REQUIRED ACTION
An exact repetition of the data is required; no picture should appear in it.
**** PROVIDED DATA
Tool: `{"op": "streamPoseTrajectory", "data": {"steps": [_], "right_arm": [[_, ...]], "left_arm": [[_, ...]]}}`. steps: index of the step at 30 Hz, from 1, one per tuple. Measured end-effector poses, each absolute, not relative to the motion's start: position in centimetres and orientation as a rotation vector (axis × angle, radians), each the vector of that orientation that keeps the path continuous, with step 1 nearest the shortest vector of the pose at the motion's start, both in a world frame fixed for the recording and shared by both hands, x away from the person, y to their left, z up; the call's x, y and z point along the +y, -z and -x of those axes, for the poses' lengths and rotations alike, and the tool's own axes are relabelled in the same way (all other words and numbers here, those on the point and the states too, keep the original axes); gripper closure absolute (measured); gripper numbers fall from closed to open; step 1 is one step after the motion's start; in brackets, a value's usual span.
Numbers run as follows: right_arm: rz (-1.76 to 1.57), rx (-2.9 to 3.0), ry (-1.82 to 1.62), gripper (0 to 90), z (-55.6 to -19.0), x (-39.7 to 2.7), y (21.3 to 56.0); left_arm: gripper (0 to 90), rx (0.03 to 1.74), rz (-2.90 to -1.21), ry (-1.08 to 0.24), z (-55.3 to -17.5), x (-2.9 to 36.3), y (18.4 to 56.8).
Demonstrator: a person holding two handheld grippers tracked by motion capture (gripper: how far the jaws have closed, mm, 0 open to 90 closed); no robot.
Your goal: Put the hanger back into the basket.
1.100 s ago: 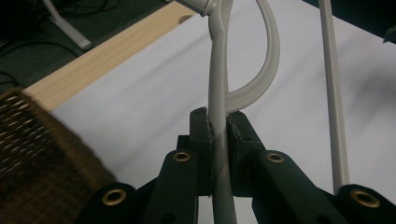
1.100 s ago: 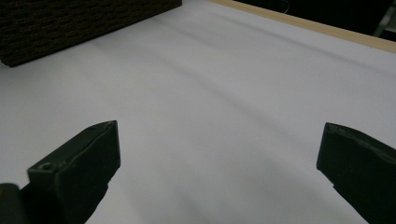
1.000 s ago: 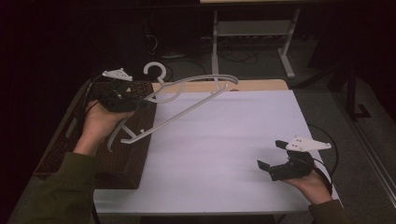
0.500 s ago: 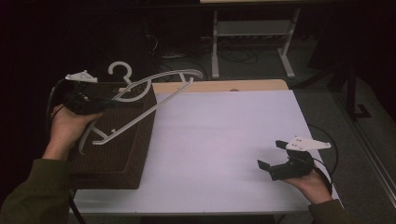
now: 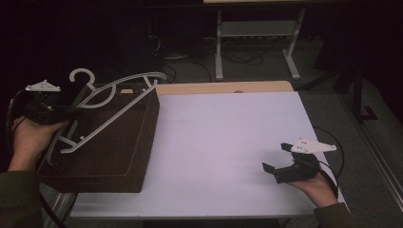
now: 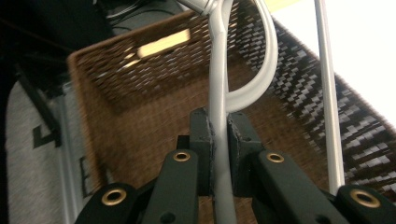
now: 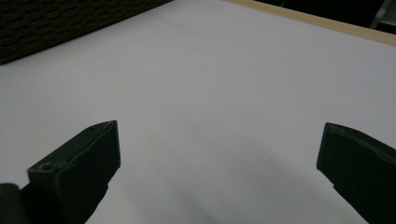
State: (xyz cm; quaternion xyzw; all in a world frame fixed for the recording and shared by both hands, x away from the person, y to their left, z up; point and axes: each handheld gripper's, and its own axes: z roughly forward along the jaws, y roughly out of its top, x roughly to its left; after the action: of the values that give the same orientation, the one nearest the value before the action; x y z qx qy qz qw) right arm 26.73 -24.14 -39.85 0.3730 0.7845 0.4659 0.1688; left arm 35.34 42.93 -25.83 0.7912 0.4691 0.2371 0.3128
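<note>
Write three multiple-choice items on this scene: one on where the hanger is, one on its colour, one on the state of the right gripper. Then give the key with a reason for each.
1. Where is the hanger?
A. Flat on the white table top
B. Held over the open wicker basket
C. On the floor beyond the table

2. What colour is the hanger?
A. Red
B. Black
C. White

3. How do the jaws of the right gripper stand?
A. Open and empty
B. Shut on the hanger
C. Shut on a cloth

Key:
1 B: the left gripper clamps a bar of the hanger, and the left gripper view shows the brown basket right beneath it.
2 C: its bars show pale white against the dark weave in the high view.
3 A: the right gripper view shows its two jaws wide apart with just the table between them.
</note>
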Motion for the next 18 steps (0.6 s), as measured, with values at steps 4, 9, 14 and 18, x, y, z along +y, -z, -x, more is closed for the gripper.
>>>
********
RESPONSE AREA
Tool: `{"op": "streamPoseTrajectory", "data": {"steps": [_], "right_arm": [[_, ...]], "left_arm": [[_, ...]]}}`. steps: index of the step at 30 Hz, from 1, one per tuple. Measured end-effector poses, each absolute, not relative to the motion's start: position in centimetres and orientation as a rotation vector (axis × angle, radians), each the vector of that orientation that keeps the path continuous, with step 1 nearest the shortest vector of the pose at the motion's start, both in a world frame fixed for the recording and shared by both hands, x away from the person, y to their left, z up; the call's x, y and z point along the +y, -z and -x of those axes, for the poses' lengths and rotations alike, and the tool's own axes are relabelled in the same way (all other words and numbers here, those on the point and the states too, keep the original axes); gripper closure absolute (measured); gripper numbers fall from closed to open; step 1 is one step after the motion's start; in brackets, a value's usual span.
Numbers run as follows: right_arm: rz (-1.76 to 1.57), rx (-2.9 to 3.0), ry (-1.82 to 1.62), gripper (0 to 90), z (-55.6 to -19.0), x (-39.7 to 2.7), y (21.3 to 56.0); left_arm: gripper (0 to 90), rx (0.03 to 1.74), rz (-2.90 to -1.21), ry (-1.08 to 0.24), z (-55.3 to -17.5), x (-2.9 to 36.3), y (18.4 to 56.8).
Demonstrator: a person holding two handheld grippers tracked by motion capture (gripper: how far the jaws have closed, mm, 0 open to 90 closed); no robot.
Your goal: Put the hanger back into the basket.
1.100 s ago: 
1.100 s ago: 
1.000 s ago: 
0.500 s ago: 
now: 
now: 
now: 
State: (xyz cm; quaternion xyzw; all in a world frame fixed for the recording and shared by both hands, x away from the person, y to their left, z up; point and axes: each handheld gripper's, and its own axes: z roughly forward along the jaws, y roughly out of its top, x roughly to its left; after the action: of the values that give the same orientation, the one nearest the value before the action; x y z qx qy qz qw) right arm 26.73 -24.14 -39.85 0.3730 0.7845 0.4659 0.1688; left arm 35.34 42.93 -25.83 0.7912 0.4691 0.2371 0.3128
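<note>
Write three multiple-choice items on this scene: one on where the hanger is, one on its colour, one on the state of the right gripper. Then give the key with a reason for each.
1. Where is the hanger?
A. Flat on the white table top
B. Held over the open wicker basket
C. On the floor beyond the table

2. What colour is the hanger?
A. Red
B. Black
C. White

3. How do the jaws of the right gripper stand?
A. Open and empty
B. Shut on the hanger
C. Shut on a cloth

Key:
1 B: the left gripper clamps a bar of the hanger, and the left gripper view shows the brown basket right beneath it.
2 C: its bars show pale white against the dark weave in the high view.
3 A: the right gripper view shows its two jaws wide apart with just the table between them.
</note>
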Motion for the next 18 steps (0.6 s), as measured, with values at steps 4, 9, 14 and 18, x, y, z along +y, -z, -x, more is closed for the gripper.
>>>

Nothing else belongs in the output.